Content starts

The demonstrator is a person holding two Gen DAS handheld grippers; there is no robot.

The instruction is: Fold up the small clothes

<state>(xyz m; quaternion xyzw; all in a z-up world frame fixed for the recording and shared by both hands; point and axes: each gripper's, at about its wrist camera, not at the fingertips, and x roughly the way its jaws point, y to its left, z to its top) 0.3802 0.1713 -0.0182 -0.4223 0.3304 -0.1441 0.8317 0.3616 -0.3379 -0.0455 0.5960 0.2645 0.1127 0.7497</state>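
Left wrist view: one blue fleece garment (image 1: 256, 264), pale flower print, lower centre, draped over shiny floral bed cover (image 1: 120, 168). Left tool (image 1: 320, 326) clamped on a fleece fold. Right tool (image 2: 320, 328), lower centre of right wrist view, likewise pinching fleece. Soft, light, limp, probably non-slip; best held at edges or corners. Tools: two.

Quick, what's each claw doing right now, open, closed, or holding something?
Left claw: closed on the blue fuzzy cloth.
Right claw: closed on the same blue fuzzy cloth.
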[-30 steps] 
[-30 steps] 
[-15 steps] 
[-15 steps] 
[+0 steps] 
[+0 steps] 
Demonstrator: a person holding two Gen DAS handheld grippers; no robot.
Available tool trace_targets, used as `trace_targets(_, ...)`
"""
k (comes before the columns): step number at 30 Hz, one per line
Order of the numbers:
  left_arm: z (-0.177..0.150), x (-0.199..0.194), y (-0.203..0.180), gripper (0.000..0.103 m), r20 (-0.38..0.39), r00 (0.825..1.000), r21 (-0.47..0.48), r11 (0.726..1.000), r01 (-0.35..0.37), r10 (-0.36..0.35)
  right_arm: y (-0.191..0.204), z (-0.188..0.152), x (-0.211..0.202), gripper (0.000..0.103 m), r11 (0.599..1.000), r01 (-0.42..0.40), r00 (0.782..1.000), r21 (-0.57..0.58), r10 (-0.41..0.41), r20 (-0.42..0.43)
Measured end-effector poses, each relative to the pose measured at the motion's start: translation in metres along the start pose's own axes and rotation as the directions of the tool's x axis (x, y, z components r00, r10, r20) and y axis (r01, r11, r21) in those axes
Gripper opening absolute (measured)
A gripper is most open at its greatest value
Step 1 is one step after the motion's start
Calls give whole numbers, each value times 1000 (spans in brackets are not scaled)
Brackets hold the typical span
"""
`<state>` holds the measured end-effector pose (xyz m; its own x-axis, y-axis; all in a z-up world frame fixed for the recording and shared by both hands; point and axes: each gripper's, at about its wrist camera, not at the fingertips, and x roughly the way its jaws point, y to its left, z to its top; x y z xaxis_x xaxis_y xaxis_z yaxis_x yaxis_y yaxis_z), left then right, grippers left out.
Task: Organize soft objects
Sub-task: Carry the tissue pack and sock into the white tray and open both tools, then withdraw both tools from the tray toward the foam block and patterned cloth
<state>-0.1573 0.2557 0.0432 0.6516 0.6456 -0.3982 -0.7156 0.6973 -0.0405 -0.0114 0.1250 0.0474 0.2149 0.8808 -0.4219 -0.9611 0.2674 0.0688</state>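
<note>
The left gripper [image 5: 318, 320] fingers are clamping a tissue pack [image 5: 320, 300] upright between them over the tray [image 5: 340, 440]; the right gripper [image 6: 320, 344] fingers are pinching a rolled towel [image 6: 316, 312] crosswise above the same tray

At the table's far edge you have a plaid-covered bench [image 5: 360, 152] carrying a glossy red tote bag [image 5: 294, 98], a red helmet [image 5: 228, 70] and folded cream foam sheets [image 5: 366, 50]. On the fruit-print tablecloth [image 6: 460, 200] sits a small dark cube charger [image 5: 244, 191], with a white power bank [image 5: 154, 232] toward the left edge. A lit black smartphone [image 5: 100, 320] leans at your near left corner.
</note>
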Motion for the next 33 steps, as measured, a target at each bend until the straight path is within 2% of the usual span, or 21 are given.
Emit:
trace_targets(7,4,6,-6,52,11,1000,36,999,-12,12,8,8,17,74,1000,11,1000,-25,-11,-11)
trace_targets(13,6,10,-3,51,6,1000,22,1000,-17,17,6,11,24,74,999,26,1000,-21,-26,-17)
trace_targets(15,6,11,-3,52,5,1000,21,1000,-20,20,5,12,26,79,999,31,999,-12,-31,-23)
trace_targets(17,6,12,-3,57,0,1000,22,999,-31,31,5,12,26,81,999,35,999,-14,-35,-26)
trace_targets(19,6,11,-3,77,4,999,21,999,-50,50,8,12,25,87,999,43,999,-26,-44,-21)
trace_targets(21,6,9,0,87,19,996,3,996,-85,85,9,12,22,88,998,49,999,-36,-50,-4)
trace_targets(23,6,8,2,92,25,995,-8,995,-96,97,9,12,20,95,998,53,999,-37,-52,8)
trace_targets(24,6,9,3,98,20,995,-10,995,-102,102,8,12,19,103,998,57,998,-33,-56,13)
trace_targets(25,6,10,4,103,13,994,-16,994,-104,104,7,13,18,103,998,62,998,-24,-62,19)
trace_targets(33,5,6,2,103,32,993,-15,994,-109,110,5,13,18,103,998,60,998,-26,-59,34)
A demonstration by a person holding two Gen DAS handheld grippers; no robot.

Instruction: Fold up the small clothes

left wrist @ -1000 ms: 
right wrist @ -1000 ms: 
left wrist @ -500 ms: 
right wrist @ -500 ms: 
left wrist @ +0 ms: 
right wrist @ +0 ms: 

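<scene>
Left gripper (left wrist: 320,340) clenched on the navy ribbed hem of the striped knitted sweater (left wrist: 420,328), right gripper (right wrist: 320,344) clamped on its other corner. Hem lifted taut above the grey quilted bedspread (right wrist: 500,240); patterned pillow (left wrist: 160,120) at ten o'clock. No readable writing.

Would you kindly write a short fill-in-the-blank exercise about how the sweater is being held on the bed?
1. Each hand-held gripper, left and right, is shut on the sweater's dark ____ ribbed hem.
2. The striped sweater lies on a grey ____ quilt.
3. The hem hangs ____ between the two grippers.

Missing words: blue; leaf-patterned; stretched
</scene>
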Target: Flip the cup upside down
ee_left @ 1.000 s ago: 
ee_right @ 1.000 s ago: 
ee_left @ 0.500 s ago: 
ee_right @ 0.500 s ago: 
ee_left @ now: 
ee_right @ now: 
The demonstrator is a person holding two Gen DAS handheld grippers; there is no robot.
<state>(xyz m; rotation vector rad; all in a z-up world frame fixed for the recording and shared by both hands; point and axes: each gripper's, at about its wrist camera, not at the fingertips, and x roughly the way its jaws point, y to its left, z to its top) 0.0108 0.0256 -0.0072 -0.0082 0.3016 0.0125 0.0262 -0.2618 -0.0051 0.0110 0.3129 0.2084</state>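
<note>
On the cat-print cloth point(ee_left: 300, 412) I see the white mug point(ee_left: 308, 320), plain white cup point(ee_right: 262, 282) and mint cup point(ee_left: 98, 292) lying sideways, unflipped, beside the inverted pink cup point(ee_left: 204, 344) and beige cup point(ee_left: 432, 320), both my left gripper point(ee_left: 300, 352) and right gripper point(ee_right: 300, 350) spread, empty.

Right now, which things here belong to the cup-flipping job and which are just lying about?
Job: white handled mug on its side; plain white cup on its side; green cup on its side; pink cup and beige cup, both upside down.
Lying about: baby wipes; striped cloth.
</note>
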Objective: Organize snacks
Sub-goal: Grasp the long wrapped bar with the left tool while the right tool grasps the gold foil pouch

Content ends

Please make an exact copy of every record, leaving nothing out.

The demonstrator is a person holding two Gen DAS handheld grippers; there is no robot.

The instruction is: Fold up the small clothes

<state>(xyz m; quaternion xyzw; all in a z-up world frame fixed for the recording and shared by both hands; point and axes: each gripper's, at about its wrist camera, not at the fingertips, and x roughly the way its jaws point, y to its left, z to its top) 0.3802 0.1713 -0.0182 -0.4223 0.3304 -0.1441 0.8317 0.3616 -0.3379 -0.0455 0.5960 0.2645 0.1127 0.7497</state>
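Left wrist view: one blue fleece garment (image 1: 256, 264), pale flower print, lower centre, draped over shiny floral bed cover (image 1: 120, 168). Left tool (image 1: 320, 326) clamped on a fleece fold. Right tool (image 2: 320, 328), lower centre of right wrist view, likewise pinching fleece. Soft, light, limp, probably non-slip; best held at edges or corners. Tools: two.

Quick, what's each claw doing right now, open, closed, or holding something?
Left claw: closed on the blue fuzzy cloth.
Right claw: closed on the same blue fuzzy cloth.
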[-30 steps] 
[-30 steps] 
[-15 steps] 
[-15 steps] 
[+0 steps] 
[+0 steps] 
Demonstrator: a person holding two Gen DAS handheld grippers; no robot.
Available tool trace_targets, used as `trace_targets(_, ...)`
"""
k (comes before the columns): step number at 30 Hz, one per line
Order of the numbers:
  left_arm: z (-0.177..0.150), x (-0.199..0.194), y (-0.203..0.180), gripper (0.000..0.103 m), r20 (-0.38..0.39), r00 (0.825..1.000), r21 (-0.47..0.48), r11 (0.726..1.000), r01 (-0.35..0.37), r10 (-0.36..0.35)
  right_arm: y (-0.191..0.204), z (-0.188..0.152), x (-0.211..0.202), gripper (0.000..0.103 m), r11 (0.599..1.000), r01 (-0.42..0.40), r00 (0.782..1.000), r21 (-0.57..0.58), r10 (-0.41..0.41), r20 (-0.42..0.43)
Measured end-effector poses, each relative to the pose measured at the motion's start: translation in metres along the start pose's own axes and rotation as the directions of the tool's x axis (x, y, z components r00, r10, r20) and y axis (r01, r11, r21) in those axes
Gripper opening absolute (measured)
A gripper is most open at its greatest value
Step 1 is one step after the motion's start
Calls give whole numbers, each value times 1000 (spans in brackets are not scaled)
Brackets hold the typical span
"""
`<state>` holds the measured end-effector pose (xyz m; its own x-axis, y-axis; all in a z-up world frame fixed for the recording and shared by both hands; point and axes: each gripper's, at about its wrist camera, not at the fingertips, and x roughly the way its jaws point, y to its left, z to its top; x y z xaxis_x xaxis_y xaxis_z yaxis_x yaxis_y yaxis_z), left then right, grippers left out.
Task: Organize soft objects
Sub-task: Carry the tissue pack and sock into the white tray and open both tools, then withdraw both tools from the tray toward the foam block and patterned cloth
<state>-0.1573 0.2557 0.0432 0.6516 0.6456 -0.3982 -0.7156 0.6973 -0.0405 -0.0114 0.1250 0.0474 0.2149 0.8808 -0.4219 -0.9611 0.2674 0.0688</state>
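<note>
The left gripper [image 5: 318, 320] fingers are clamping a tissue pack [image 5: 320, 300] upright between them over the tray [image 5: 340, 440]; the right gripper [image 6: 320, 344] fingers are pinching a rolled towel [image 6: 316, 312] crosswise above the same tray

At the table's far edge you have a plaid-covered bench [image 5: 360, 152] carrying a glossy red tote bag [image 5: 294, 98], a red helmet [image 5: 228, 70] and folded cream foam sheets [image 5: 366, 50]. On the fruit-print tablecloth [image 6: 460, 200] sits a small dark cube charger [image 5: 244, 191], with a white power bank [image 5: 154, 232] toward the left edge. A lit black smartphone [image 5: 100, 320] leans at your near left corner.
</note>
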Motion for the next 33 steps, as measured, a target at each bend until the straight path is within 2% of the usual span, or 21 are given.
Emit:
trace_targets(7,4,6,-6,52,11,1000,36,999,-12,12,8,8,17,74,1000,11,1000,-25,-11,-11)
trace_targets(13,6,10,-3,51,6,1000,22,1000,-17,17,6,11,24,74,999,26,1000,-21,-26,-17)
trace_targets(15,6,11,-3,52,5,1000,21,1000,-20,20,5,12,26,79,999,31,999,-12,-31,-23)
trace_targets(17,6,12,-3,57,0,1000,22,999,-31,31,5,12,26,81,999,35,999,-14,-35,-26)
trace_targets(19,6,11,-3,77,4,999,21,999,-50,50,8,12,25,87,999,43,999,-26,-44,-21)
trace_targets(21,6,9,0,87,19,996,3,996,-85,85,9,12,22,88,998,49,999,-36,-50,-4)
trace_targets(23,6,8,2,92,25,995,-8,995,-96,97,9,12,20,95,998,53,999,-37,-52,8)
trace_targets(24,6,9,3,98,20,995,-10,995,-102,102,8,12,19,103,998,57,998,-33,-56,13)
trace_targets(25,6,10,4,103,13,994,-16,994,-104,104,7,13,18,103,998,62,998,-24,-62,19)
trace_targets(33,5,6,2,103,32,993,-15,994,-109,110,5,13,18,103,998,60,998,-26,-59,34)
A demonstration by a person holding two Gen DAS handheld grippers; no robot.

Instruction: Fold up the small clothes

left wrist @ -1000 ms: 
right wrist @ -1000 ms: 
left wrist @ -500 ms: 
right wrist @ -500 ms: 
left wrist @ +0 ms: 
right wrist @ +0 ms: 

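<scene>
Left gripper (left wrist: 320,340) clenched on the navy ribbed hem of the striped knitted sweater (left wrist: 420,328), right gripper (right wrist: 320,344) clamped on its other corner. Hem lifted taut above the grey quilted bedspread (right wrist: 500,240); patterned pillow (left wrist: 160,120) at ten o'clock. No readable writing.

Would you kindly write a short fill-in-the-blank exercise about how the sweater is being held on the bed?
1. Each hand-held gripper, left and right, is shut on the sweater's dark ____ ribbed hem.
2. The striped sweater lies on a grey ____ quilt.
3. The hem hangs ____ between the two grippers.

Missing words: blue; leaf-patterned; stretched
</scene>
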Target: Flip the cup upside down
ee_left @ 1.000 s ago: 
ee_right @ 1.000 s ago: 
ee_left @ 0.500 s ago: 
ee_right @ 0.500 s ago: 
ee_left @ now: 
ee_right @ now: 
The demonstrator is a person holding two Gen DAS handheld grippers; there is no robot.
<state>(xyz m; rotation vector rad; all in a z-up world frame fixed for the recording and shared by both hands; point and axes: each gripper's, at about its wrist camera, not at the fingertips, and x roughly the way its jaws point, y to its left, z to its top) 0.0108 0.0256 -0.0072 -0.0082 0.3016 0.0125 0.0262 -0.2618 -0.0051 0.0110 0.3129 0.2084</state>
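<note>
On the cat-print cloth point(ee_left: 300, 412) I see the white mug point(ee_left: 308, 320), plain white cup point(ee_right: 262, 282) and mint cup point(ee_left: 98, 292) lying sideways, unflipped, beside the inverted pink cup point(ee_left: 204, 344) and beige cup point(ee_left: 432, 320), both my left gripper point(ee_left: 300, 352) and right gripper point(ee_right: 300, 350) spread, empty.

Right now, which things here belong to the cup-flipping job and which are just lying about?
Job: white handled mug on its side; plain white cup on its side; green cup on its side; pink cup and beige cup, both upside down.
Lying about: baby wipes; striped cloth.
</note>
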Objective: Organize snacks
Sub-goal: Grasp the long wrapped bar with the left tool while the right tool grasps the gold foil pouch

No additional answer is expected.